El vicepresidente de la República, Pedro Alliana, en entrevista con la 970 AM y GEN, confirmó que aceptó el desafío de ser candidato presidencial por el movimiento Honor Colorado con miras a las elecciones del 2028, aunque dejó en claro que no iniciará una campaña anticipada y que su prioridad seguirá siendo la gestión.
“Mi chip no está en modo elecciones presidenciales. Estoy demasiado enfocado en lo que es mi rol como vicepresidente de la República”, afirmó, al tiempo de señalar que esta sería la última vez que se referiría públicamente a su candidatura en esta etapa.
Alliana explicó que la decisión se dio tras una reunión con el líder del movimiento, Horacio Cartes, quien le planteó la necesidad de definir una figura para encabezar el proyecto político. “El movimiento necesita tener un candidato, nosotros no tenemos otro candidato”, relató que le fue expresado, junto con datos y mediciones que respaldaban su posicionamiento.
En ese contexto, indicó que también conversó con el presidente Santiago Peña, quien coincidió en la necesidad de avanzar en esa definición. “Yo entendía la situación y le dije que iba a aceptar este desafío”, sostuvo.
Sin embargo, remarcó que no desviará su atención del cargo actual. “No es momento de hacer campaña política. Tengo una responsabilidad como vicepresidente y voy a seguir abocado a eso”, insistió.

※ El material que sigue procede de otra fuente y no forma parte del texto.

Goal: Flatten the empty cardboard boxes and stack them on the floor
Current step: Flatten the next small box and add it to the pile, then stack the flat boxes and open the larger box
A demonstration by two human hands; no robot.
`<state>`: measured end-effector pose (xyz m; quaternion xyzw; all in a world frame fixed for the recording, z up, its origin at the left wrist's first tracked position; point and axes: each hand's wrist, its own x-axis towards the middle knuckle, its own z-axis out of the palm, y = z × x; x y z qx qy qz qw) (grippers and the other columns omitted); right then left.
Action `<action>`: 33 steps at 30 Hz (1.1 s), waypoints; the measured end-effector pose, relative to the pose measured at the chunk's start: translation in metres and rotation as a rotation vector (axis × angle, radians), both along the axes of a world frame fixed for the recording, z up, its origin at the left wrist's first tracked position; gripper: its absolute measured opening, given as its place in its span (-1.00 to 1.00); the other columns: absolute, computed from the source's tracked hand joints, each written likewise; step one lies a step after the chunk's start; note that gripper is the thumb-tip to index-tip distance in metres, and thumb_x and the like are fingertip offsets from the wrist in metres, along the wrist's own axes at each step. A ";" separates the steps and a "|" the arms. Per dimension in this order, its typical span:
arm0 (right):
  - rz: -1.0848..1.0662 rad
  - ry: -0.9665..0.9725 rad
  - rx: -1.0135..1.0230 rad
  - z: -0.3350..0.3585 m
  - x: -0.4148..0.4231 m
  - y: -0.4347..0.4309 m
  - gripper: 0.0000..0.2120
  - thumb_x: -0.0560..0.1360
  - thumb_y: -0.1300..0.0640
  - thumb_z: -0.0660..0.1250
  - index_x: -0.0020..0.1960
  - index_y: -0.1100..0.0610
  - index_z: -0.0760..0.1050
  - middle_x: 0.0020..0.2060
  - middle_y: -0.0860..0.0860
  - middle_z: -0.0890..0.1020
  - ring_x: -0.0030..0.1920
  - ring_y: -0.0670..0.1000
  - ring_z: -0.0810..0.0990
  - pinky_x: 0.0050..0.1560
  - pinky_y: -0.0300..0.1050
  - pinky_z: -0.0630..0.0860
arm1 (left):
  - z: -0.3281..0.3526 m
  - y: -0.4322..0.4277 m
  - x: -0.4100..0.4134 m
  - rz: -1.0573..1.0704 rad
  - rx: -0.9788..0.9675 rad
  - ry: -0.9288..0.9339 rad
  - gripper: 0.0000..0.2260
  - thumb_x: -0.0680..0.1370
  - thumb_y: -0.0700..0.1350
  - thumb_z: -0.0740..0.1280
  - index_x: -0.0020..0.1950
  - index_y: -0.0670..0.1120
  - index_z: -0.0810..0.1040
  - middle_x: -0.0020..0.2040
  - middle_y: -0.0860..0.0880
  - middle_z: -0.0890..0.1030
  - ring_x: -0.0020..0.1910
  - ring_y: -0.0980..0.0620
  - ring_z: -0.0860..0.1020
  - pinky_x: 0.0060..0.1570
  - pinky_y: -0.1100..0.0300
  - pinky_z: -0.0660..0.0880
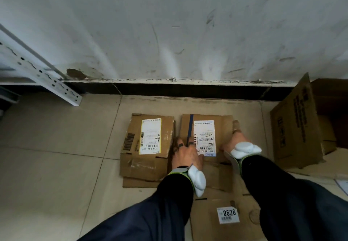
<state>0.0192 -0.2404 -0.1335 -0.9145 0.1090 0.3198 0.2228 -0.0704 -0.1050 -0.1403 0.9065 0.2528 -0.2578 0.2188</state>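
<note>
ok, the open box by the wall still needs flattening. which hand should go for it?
Right, probably. The right hand lies at the pressed box's right edge, nearest the open box; the left hand would have to cross over.

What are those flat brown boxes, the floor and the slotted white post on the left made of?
Flat brown boxes: corrugated cardboard by the look, matte, with creased flaps and paper shipping labels. Beige floor: probably ceramic tile, slightly glossy, with straight grout lines. Slotted white post: likely painted metal shelf upright, given its punched holes.
</note>
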 end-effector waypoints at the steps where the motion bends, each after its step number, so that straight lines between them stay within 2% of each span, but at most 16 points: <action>1: 0.019 -0.003 -0.036 0.000 -0.001 0.000 -0.39 0.49 0.16 0.42 0.45 0.26 0.27 0.35 0.26 0.42 0.32 0.25 0.45 0.23 0.02 0.42 | -0.001 0.001 -0.003 -0.021 0.032 -0.013 -0.38 0.56 0.11 0.35 0.55 0.01 0.20 0.53 -0.24 0.18 0.39 -0.31 0.40 0.31 -0.09 0.45; 5: 0.140 -0.194 -0.195 0.007 -0.012 0.008 -0.37 0.49 0.18 0.36 0.48 0.18 0.19 0.30 0.23 0.39 0.25 0.25 0.46 0.21 0.09 0.48 | 0.015 0.013 0.004 -0.046 0.277 -0.283 -0.59 0.57 0.10 0.32 0.35 -0.06 0.46 0.32 -0.16 0.41 0.22 -0.20 0.53 0.18 -0.04 0.52; 7: 0.214 -0.331 -0.165 0.016 -0.016 0.016 -0.35 0.42 0.21 0.38 0.45 0.19 0.23 0.29 0.22 0.39 0.25 0.24 0.44 0.24 0.09 0.46 | 0.030 0.027 0.015 -0.015 0.316 -0.445 -0.69 0.61 0.08 0.27 0.26 -0.06 0.49 0.22 -0.13 0.45 0.10 -0.13 0.56 0.10 0.02 0.57; 9: 0.248 -0.401 -0.084 0.027 -0.018 0.030 -0.42 0.44 0.19 0.37 0.42 0.19 0.29 0.28 0.20 0.40 0.27 0.21 0.43 0.26 0.04 0.43 | 0.045 0.052 0.028 0.055 0.338 -0.529 -0.74 0.64 0.07 0.21 0.21 -0.07 0.48 0.18 -0.12 0.45 0.03 -0.09 0.55 0.06 0.03 0.59; 12: 0.283 -0.334 0.166 0.038 -0.023 0.062 -0.54 0.53 0.14 0.33 0.39 0.15 0.32 0.27 0.12 0.45 0.21 0.15 0.51 0.19 -0.03 0.49 | 0.053 0.109 0.034 0.256 0.408 -0.429 -0.73 0.60 0.09 0.22 0.21 -0.03 0.47 0.18 -0.16 0.43 0.09 -0.17 0.53 0.11 -0.05 0.53; 15: 0.429 -0.256 0.318 0.037 -0.040 0.090 -0.48 0.53 0.05 0.36 0.44 0.08 0.31 0.31 0.07 0.47 0.25 0.12 0.51 0.24 -0.03 0.50 | 0.044 0.148 0.017 0.401 0.290 -0.218 -0.48 0.51 0.20 0.33 0.42 0.08 0.34 0.30 -0.18 0.38 0.25 -0.28 0.48 0.24 -0.13 0.45; 18: 0.511 -0.160 0.330 0.025 -0.055 0.112 -0.50 0.50 -0.01 0.39 0.40 0.05 0.39 0.27 0.08 0.52 0.26 0.14 0.52 0.24 -0.05 0.50 | 0.024 0.155 -0.005 0.556 0.080 -0.115 -0.14 0.44 0.22 0.47 0.57 -0.07 0.14 0.39 -0.25 0.37 0.40 -0.28 0.36 0.32 -0.08 0.36; 20: 0.522 -0.077 0.307 0.016 -0.059 0.122 -0.50 0.49 -0.07 0.40 0.36 0.06 0.43 0.23 0.07 0.59 0.21 0.14 0.57 0.18 -0.04 0.55 | 0.010 0.155 -0.017 0.645 0.034 -0.026 0.01 0.38 0.28 0.50 0.58 -0.18 0.08 0.45 -0.29 0.34 0.46 -0.27 0.31 0.36 -0.05 0.32; 24: 0.541 0.011 0.226 0.004 -0.059 0.129 -0.50 0.50 -0.11 0.39 0.35 0.10 0.45 0.20 0.08 0.63 0.17 0.14 0.62 0.12 -0.07 0.58 | -0.009 0.161 -0.025 0.649 0.070 0.114 0.09 0.23 0.41 0.52 0.49 -0.23 0.23 0.38 -0.28 0.44 0.37 -0.25 0.43 0.30 -0.04 0.41; 26: 0.507 0.018 0.220 0.000 -0.057 0.129 -0.54 0.51 -0.09 0.38 0.31 0.13 0.47 0.16 0.10 0.64 0.13 0.15 0.64 0.06 -0.08 0.59 | -0.020 0.169 -0.028 0.695 0.025 0.120 0.14 0.07 0.45 0.56 0.43 -0.21 0.36 0.32 -0.23 0.53 0.27 -0.22 0.54 0.24 -0.03 0.50; 27: 0.488 0.019 0.223 -0.002 -0.056 0.129 -0.54 0.51 -0.07 0.39 0.31 0.13 0.46 0.17 0.11 0.64 0.13 0.15 0.63 0.05 -0.10 0.59 | -0.023 0.173 -0.031 0.706 -0.008 0.123 0.09 -0.02 0.47 0.56 0.33 -0.16 0.49 0.25 -0.18 0.61 0.16 -0.17 0.62 0.19 -0.02 0.56; 28: 0.478 0.025 0.226 -0.002 -0.055 0.130 -0.53 0.50 -0.07 0.39 0.32 0.13 0.46 0.18 0.11 0.63 0.15 0.16 0.62 0.05 -0.11 0.57 | -0.027 0.177 -0.035 0.712 -0.058 0.099 -0.08 -0.03 0.45 0.57 0.15 -0.10 0.62 0.16 -0.12 0.68 0.04 -0.12 0.68 0.12 -0.01 0.61; 29: 0.480 0.032 0.230 -0.001 -0.054 0.130 -0.52 0.50 -0.07 0.39 0.34 0.12 0.45 0.20 0.10 0.62 0.17 0.16 0.61 0.07 -0.12 0.55 | -0.027 0.179 -0.040 0.717 -0.103 0.068 -0.30 0.04 0.38 0.61 -0.04 -0.06 0.67 0.07 -0.10 0.72 -0.04 -0.10 0.70 0.08 0.01 0.63; 30: 0.491 0.043 0.231 0.000 -0.054 0.131 -0.51 0.51 -0.08 0.39 0.35 0.11 0.45 0.23 0.09 0.61 0.19 0.15 0.60 0.09 -0.13 0.53 | -0.020 0.179 -0.043 0.719 -0.142 0.039 -0.46 0.15 0.28 0.64 -0.11 -0.07 0.67 0.03 -0.10 0.73 -0.06 -0.09 0.70 0.07 0.03 0.63; 31: 0.510 0.053 0.232 0.001 -0.054 0.132 -0.51 0.52 -0.09 0.37 0.37 0.10 0.44 0.25 0.08 0.59 0.21 0.14 0.59 0.10 -0.15 0.51 | -0.013 0.180 -0.044 0.721 -0.163 0.021 -0.51 0.23 0.20 0.65 -0.06 -0.12 0.68 0.04 -0.11 0.72 -0.03 -0.10 0.70 0.07 0.06 0.62; 33: 0.520 0.082 0.245 0.003 -0.055 0.134 -0.49 0.53 -0.13 0.35 0.39 0.10 0.43 0.28 0.07 0.57 0.24 0.12 0.57 0.11 -0.18 0.47 | -0.002 0.186 -0.044 0.720 -0.181 -0.017 -0.47 0.31 0.11 0.63 0.10 -0.21 0.67 0.09 -0.11 0.70 0.04 -0.11 0.68 0.05 0.14 0.58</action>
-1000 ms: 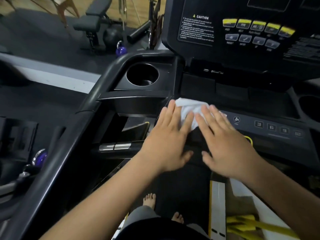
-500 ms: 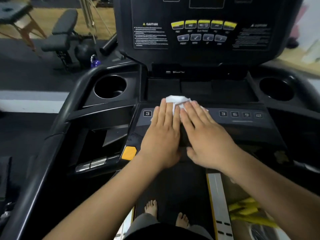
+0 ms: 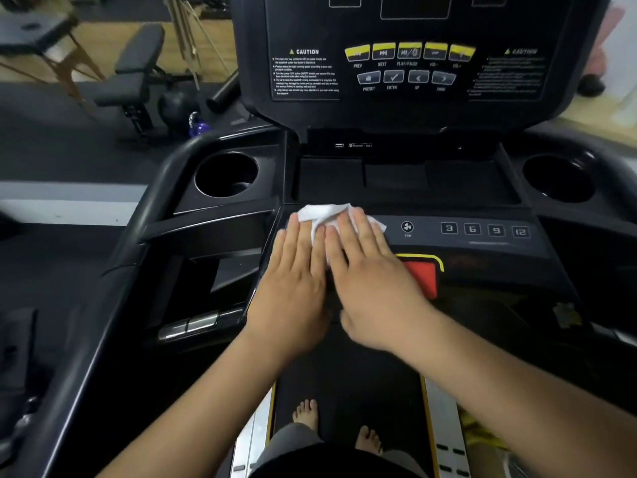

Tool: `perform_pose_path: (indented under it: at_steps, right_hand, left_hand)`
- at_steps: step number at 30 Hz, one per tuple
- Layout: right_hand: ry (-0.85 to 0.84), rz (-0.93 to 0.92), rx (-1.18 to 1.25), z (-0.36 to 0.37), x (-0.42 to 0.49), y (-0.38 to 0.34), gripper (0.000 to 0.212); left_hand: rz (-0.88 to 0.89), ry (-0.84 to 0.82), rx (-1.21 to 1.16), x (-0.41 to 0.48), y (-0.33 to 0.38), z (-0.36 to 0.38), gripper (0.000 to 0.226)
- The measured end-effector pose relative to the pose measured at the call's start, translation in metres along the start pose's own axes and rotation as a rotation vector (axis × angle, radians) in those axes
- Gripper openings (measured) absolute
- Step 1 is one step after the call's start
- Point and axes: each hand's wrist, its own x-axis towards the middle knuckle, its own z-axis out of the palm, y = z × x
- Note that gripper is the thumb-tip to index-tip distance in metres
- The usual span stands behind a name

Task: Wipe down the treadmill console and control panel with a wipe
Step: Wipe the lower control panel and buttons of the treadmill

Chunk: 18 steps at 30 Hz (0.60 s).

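Observation:
A white crumpled wipe (image 3: 324,214) lies on the treadmill's lower control panel (image 3: 482,232), just left of the fan button (image 3: 407,227). My left hand (image 3: 293,284) and my right hand (image 3: 372,281) lie flat side by side on the wipe, fingers stretched forward, pressing it onto the panel. The wipe's far edge shows beyond my fingertips. The upright console (image 3: 406,67) with yellow and grey buttons stands behind, untouched. A red stop button (image 3: 423,276) shows just right of my right hand.
Round cup holders sit at the left (image 3: 225,174) and the right (image 3: 558,179) of the console. A curved handrail (image 3: 162,188) runs down the left side. My bare feet (image 3: 305,414) stand on the belt. A weight bench (image 3: 138,70) is on the floor at the back left.
My head has turned to face the console squarely. Since half a second ago both hands slid the wipe a little left along the panel, uncovering the fan button and the red stop button.

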Motion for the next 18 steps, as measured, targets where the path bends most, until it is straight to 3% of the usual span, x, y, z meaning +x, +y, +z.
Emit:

El vicepresidente señaló que su eventual candidatura deberá sustentarse en resultados de gestión. En ese sentido, reconoció que, si bien el Gobierno ha logrado avances, aún existen áreas sensibles que requieren atención. “Hay todavía mucho por solucionar en salud, en educación, en seguridad y también en obras públicas”, expresó.
A la par, defendió algunas políticas impulsadas por la actual administración, como la entrega de becas y el programa de alimentación escolar. “Más de 1.050.000 niños hoy están comiendo en las escuelas, algo que muchos decían que era imposible”, destacó.
Alliana también hizo énfasis en la necesidad de dar continuidad a los proyectos en marcha y evitar retrocesos. “Nosotros no vinimos a destruir obras de gobiernos anteriores, sino a continuarlas e iniciar nuevas”, afirmó, señalando que ese será uno de los ejes de su propuesta política.
En cuanto a la conformación de una eventual dupla presidencial, sostuvo que el perfil del vicepresidente debería ser técnico para equilibrar la chapa. “Tiene que ser alguien de confianza, pero también con un perfil técnico que complemente”, explicó, agregando que la decisión deberá ser consensuada dentro del movimiento.
Finalmente, aseguró que su rol dentro del oficialismo será contribuir a mejorar la gestión, manteniendo un diálogo permanente con el presidente. “El éxito de este gobierno va a ser mi éxito y el fracaso también va a ser mío”, concluyó.